Addis Ababa September 14/2022/ENA/ Ethiopia’s Ambassador to UK, Teferi Melesse said the international community now has an urgent choice to pressure the TPLF to end its violence and enter peace talks or remain silent and embolden the group to expand it offensive.

In his article posted on Al Jazeera website, the ambassador underscored that “The international community now has an urgent choice to make, one it has so far shied away from. It can either pressure the TPLF to end its violence and enter peace talks, or it can remain silent and embolden them to expand their offensive.”

He added the  return of hostilities in the north of Ethiopia last month has devastated the country’s hard-earned progress towards a lasting peace.

After almost two years of war and widespread destruction, the fragile hope that communities in Tigray, Afar and Amhara were grasping at has been stolen, Teferi indicated.

The ambassador stressed that it is important that they (TPLF) are held to their word.

Since March this year, a government-led truce had held strong, he indicated. The humanitarian ceasefire has allowed unprecedented aid to reach Tigray with more than 4,000 trucks delivering food, medicines and other vital supplies.

The World Food Programme confirmed in late July that the immediate risk of famine had been averted, he said.
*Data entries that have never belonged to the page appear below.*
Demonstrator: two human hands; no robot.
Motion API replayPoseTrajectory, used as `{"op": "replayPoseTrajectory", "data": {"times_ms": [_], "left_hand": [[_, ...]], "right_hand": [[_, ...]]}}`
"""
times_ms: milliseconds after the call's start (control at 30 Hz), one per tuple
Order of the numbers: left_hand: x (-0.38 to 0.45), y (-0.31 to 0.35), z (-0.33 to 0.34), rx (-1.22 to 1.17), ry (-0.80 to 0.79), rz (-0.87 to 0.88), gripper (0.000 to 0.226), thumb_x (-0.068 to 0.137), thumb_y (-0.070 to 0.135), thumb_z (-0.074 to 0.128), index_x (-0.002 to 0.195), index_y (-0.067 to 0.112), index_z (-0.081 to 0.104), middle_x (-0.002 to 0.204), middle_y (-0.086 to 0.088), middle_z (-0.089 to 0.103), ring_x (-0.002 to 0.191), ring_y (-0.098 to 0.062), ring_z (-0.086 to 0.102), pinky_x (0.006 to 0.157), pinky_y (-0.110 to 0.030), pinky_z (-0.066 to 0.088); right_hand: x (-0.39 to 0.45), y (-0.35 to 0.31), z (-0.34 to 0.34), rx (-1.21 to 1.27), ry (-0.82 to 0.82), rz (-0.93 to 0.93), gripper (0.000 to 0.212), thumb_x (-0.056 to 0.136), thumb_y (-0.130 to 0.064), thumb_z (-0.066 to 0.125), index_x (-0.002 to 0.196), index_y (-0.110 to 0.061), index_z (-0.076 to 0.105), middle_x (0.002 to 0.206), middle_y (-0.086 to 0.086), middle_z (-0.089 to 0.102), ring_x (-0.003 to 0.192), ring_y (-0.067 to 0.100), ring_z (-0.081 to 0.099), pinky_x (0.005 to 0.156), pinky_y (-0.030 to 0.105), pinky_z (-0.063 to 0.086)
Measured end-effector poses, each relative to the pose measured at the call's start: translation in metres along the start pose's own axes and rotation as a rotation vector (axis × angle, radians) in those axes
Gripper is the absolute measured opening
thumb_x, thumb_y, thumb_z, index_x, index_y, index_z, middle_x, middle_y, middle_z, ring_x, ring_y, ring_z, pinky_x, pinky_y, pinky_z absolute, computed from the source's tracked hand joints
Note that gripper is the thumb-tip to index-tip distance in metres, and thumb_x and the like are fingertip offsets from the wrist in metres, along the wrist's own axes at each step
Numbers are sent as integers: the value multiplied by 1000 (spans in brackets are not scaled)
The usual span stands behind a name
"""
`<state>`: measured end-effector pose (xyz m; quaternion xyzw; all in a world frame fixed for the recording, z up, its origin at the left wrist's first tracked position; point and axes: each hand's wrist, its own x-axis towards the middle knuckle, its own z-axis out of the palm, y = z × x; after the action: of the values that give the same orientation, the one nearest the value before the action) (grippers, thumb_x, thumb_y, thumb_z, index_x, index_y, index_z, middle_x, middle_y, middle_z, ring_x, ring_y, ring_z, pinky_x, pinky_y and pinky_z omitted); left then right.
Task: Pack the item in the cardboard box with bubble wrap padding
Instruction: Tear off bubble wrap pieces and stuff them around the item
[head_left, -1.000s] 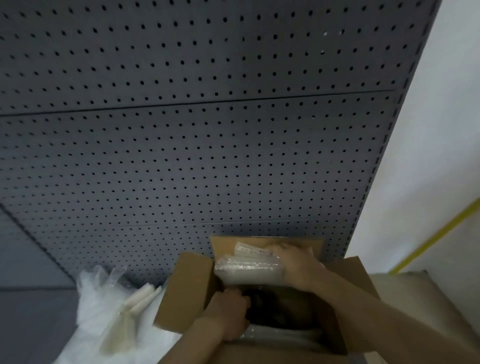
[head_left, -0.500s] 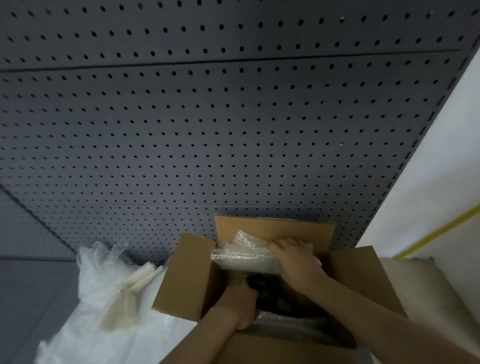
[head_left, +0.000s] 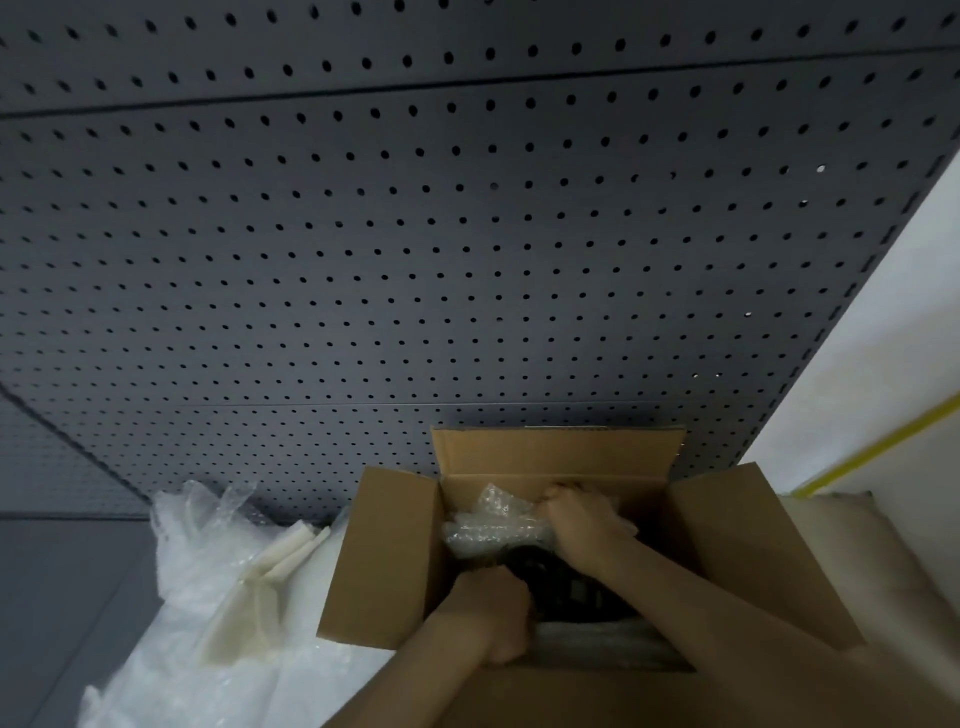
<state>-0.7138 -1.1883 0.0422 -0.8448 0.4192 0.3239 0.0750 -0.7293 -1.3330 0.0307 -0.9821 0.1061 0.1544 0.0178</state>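
An open cardboard box (head_left: 387, 561) stands at the bottom centre with its flaps spread. Inside lies a dark item (head_left: 569, 587), partly hidden by my arms. A wad of bubble wrap (head_left: 493, 525) sits against the far wall of the box, above the item. My right hand (head_left: 579, 517) grips that wad with curled fingers. My left hand (head_left: 491, 608) is down inside the box at the item's left side, fingers curled; what it holds is hidden. More bubble wrap (head_left: 597, 642) lines the near side of the box.
A loose heap of bubble wrap (head_left: 208, 597) with folded cream sheets (head_left: 280, 556) lies left of the box. A dark grey pegboard (head_left: 467, 260) rises right behind it. A white wall (head_left: 883, 338) with a yellow stripe (head_left: 883, 449) stands at the right, beside a beige surface (head_left: 883, 545).
The view tipped down, so the box sits fuller in frame. My right hand pushed the bubble wrap wad lower against the far wall; my left hand stayed beside the dark item.
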Motion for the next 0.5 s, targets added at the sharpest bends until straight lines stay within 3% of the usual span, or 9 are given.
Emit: {"op": "replayPoseTrajectory", "data": {"times_ms": [100,167,233,367,500], "left_hand": [[3,-7,-12,134,218,-5,38,98,30,44,128,9,57,133,-16,55,119,-32,53,99,-42,46],[9,-13,-18,148,325,-16,47,99,31,44,141,12,42,148,-16,38,130,-34,43,108,-44,38],[16,-19,-21,108,328,-30,56,99,35,43,149,15,29,156,-15,24,135,-34,38,111,-43,34],[29,-19,-18,66,236,-56,64,99,41,41,153,15,19,158,-14,23,138,-37,34,114,-45,31],[39,-14,-19,-117,204,-47,59,97,42,46,148,15,32,153,-11,34,138,-32,36,111,-40,31]], "right_hand": [[-7,8,4,-24,94,-63,51,85,-8,56,134,-21,52,136,2,49,126,27,40,107,40,34],[-15,11,6,42,133,-11,52,85,-7,57,135,-19,50,137,4,45,125,28,41,106,42,37],[-21,12,8,124,117,32,47,87,-11,53,133,-18,50,135,6,49,121,29,45,103,43,40],[-23,13,12,240,74,42,39,93,-26,44,129,-16,54,131,9,57,120,27,51,101,42,44],[-12,11,18,237,32,134,30,93,-30,41,103,-13,63,109,13,67,101,30,61,89,44,52]]}}
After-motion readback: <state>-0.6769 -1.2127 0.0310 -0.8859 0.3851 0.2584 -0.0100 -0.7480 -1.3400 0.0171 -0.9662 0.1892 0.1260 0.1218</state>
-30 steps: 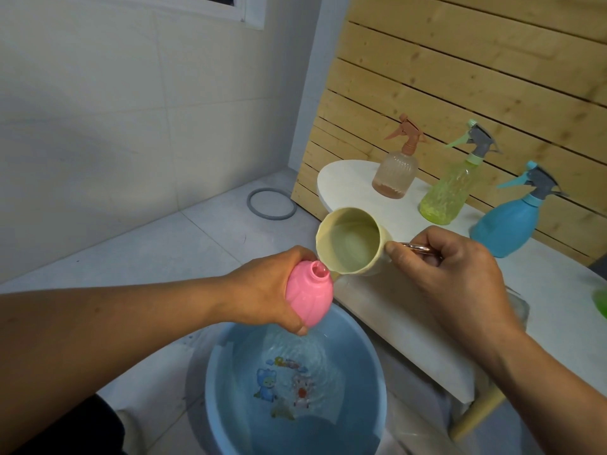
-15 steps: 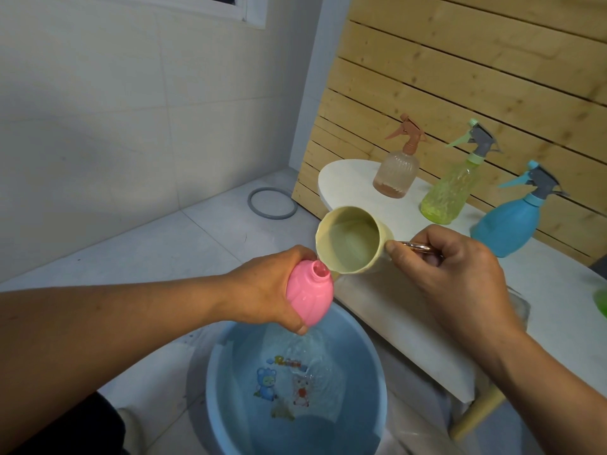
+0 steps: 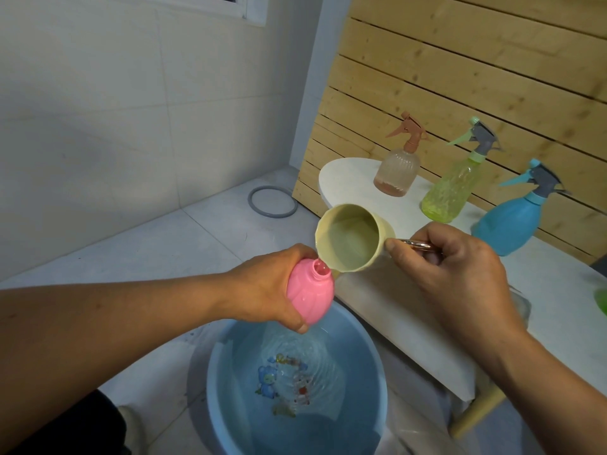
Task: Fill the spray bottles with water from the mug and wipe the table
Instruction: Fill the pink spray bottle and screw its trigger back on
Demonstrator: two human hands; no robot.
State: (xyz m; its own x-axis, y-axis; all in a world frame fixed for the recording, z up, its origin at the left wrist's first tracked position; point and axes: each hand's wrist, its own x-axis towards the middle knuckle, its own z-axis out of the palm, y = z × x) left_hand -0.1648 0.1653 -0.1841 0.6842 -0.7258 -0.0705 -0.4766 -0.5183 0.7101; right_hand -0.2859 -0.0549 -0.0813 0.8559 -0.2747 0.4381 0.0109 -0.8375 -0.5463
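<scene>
My left hand [image 3: 269, 290] grips a pink spray bottle [image 3: 308, 292] with no spray head, its open neck tilted up. My right hand [image 3: 456, 274] holds the metal handle of a pale yellow mug [image 3: 354, 238], tipped so its lip touches the bottle's neck and water runs in. Both are held over a blue basin [image 3: 230, 405] of water on the floor. On the white table [image 3: 410, 323] stand three capped spray bottles: a clear brownish one [image 3: 397, 172], a green one [image 3: 450, 195] and a blue one [image 3: 512, 221].
A wooden slat wall [image 3: 460, 77] backs the table. A grey ring [image 3: 272, 201] lies on the tiled floor near the wall corner. A green object [image 3: 601, 300] shows at the right edge of the table.
The mug has stayed tipped at the pink bottle's neck. Ripples in the basin water have spread. Hands have barely moved.
</scene>
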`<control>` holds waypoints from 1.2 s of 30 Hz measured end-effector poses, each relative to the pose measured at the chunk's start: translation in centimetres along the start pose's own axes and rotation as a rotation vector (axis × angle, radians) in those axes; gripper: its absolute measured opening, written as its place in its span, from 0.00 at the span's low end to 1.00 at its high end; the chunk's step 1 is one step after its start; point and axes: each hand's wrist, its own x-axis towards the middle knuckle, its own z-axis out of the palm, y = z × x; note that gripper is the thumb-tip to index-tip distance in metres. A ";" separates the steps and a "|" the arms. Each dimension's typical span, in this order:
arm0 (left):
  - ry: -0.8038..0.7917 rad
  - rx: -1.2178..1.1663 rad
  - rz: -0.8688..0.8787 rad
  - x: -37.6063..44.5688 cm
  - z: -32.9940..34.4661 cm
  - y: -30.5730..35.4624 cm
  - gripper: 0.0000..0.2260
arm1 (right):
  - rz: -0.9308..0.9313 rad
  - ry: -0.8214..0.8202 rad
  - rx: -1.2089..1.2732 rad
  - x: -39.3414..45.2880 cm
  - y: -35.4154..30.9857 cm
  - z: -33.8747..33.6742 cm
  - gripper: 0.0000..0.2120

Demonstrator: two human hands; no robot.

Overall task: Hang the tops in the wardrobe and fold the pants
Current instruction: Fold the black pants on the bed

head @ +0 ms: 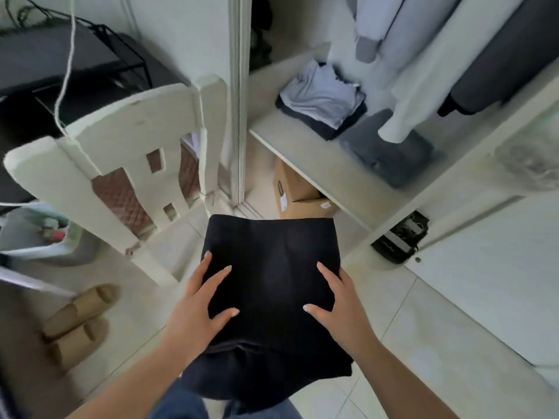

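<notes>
Wardrobe shelf [332,164] far right w/ folded stacks. Near: folded black pants [272,267] gripped by left hand [196,300] & right hand [338,303], thumbs on top.

Head view: we look steeply down, facing the open wardrobe shelf [332,164]; nearest us, below it, the hands; left of it, a chair [90,152].
</notes>
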 end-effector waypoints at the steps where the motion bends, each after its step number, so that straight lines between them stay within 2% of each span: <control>1: -0.024 -0.001 0.024 1.4 0.2 0.4 0.33 | 0.019 0.016 0.017 0.6 0.4 -0.6 0.37; 8: -0.129 0.034 0.099 11.1 0.8 1.3 0.32 | 0.146 0.093 0.067 6.8 1.6 -1.6 0.37; 15: -0.195 0.046 0.145 26.3 0.4 -2.0 0.31 | 0.215 0.165 0.122 20.1 0.2 -1.2 0.37; 19: -0.169 0.041 0.224 36.1 1.8 -4.2 0.32 | 0.198 0.247 0.126 28.6 1.1 -1.3 0.38; 24: -0.130 0.001 0.316 45.7 4.4 -3.8 0.29 | 0.177 0.359 0.138 36.4 2.9 -3.3 0.38; 33: -0.063 -0.071 0.512 59.0 12.4 1.2 0.23 | 0.018 0.626 0.126 47.2 9.7 -9.9 0.36; 36: -0.067 -0.134 0.519 62.0 14.1 3.3 0.23 | -0.029 0.679 0.155 49.5 11.2 -12.4 0.35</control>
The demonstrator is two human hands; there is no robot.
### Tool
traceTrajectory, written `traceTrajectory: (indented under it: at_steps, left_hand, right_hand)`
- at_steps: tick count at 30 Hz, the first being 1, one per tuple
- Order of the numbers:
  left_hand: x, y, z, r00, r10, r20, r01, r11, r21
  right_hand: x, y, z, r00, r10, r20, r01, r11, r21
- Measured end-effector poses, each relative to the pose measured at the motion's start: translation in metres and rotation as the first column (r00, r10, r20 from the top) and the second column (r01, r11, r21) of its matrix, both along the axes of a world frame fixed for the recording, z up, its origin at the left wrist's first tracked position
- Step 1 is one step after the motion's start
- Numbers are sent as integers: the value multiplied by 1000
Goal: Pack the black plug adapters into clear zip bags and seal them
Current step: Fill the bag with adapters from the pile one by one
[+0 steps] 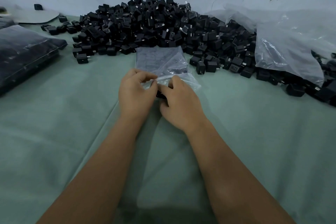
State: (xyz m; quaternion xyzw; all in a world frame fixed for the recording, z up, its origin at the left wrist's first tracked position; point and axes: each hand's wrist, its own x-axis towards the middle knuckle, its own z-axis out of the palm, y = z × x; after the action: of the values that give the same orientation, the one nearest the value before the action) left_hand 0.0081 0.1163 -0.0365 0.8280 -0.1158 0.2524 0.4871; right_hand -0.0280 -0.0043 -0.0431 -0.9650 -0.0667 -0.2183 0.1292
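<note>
One zip bag (163, 65) pinched by left hand (136, 91), right hand (180, 103)

Dim, flat light; soft focus; wide-angle bending and blur at edges.

We see a clear zip bag (164, 63) lying flat mid-table, its near mouth lifted; a black plug adapter (161, 95) sits at that mouth; the heaped black adapters (154, 27) lie beyond.
</note>
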Motion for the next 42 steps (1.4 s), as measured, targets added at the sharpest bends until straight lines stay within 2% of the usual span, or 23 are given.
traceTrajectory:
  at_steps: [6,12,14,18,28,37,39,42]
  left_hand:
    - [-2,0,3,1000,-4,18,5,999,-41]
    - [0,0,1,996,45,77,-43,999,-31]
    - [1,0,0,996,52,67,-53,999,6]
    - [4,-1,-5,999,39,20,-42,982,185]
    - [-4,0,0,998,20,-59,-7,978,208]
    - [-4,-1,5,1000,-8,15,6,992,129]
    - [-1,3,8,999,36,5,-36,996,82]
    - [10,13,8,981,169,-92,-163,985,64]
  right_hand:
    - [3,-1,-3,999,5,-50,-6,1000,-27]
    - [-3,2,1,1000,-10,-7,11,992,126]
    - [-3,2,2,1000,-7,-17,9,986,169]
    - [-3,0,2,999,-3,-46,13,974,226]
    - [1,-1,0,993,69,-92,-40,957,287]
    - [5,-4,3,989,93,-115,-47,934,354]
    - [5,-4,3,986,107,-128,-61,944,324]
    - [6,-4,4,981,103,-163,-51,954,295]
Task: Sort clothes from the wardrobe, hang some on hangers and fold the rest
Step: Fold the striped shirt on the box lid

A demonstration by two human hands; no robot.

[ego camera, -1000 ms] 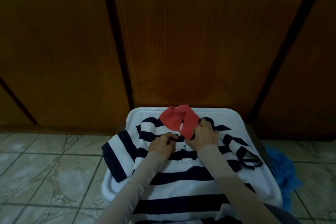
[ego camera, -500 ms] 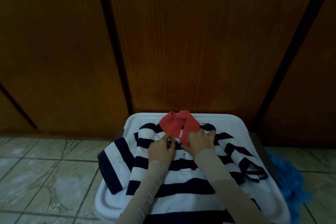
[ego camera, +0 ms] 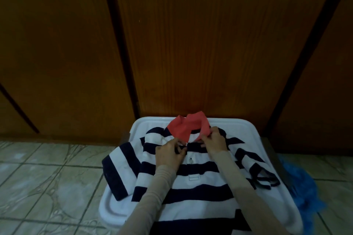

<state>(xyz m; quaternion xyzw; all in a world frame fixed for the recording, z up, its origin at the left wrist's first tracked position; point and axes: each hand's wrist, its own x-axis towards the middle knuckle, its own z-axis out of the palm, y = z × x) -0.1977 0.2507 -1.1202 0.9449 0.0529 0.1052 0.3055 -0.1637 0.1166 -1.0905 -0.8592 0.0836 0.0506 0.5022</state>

The TPLF invaded and occupied towns and villages in Afar and Amhara, bringing untold misery to the Ethiopians living there. Human Rights Watch and Amnesty International have documented the TPLF’s use of rape as a weapon of war, killings of innocent civilians, looting of aid and the destruction of public infrastructure.

While the Ethiopian government and the Ethiopian people have used the truce to try and secure peace, the TPLF has been bolstering its forces, Ambassdor Teferi noted.

Reports from numerous sources have suggested the recruitment of child soldiers, he indicated.

“The government outlined its openness to undertake peace talks at “any time, anywhere” and did not insist on any preconditions. The AU’s role as a mediator was welcomed and steps were taken to demonstrate our intent, such as the release of TPLF prisoners.”

However, on August 22, just two days before this new outbreak of violence, the TPLF published comments rejecting the AU’s participation in talks and outlined a series of unrealistic conditions that would need to be met in order to even consider engaging.

“For too long, it has been left to the Ethiopian government to try and bring the TPLF to the table. I believe the government has exhausted every possible approach. That is why it is now time for the international community to end its silence on the actions of the TPLF and call on its leadership to lay down arms and engage in the AU-led talks.”

Time is of the essence. On the day of the first attack, the United Nations and World Food Programme issued an alarm over the theft of 12 tankers with 570,000 litres of fuel from a WFP warehouse in Mekelle by TPLF forces. As the WFP chief David Beasley stated, millions will starve if aid agencies can’t deliver food.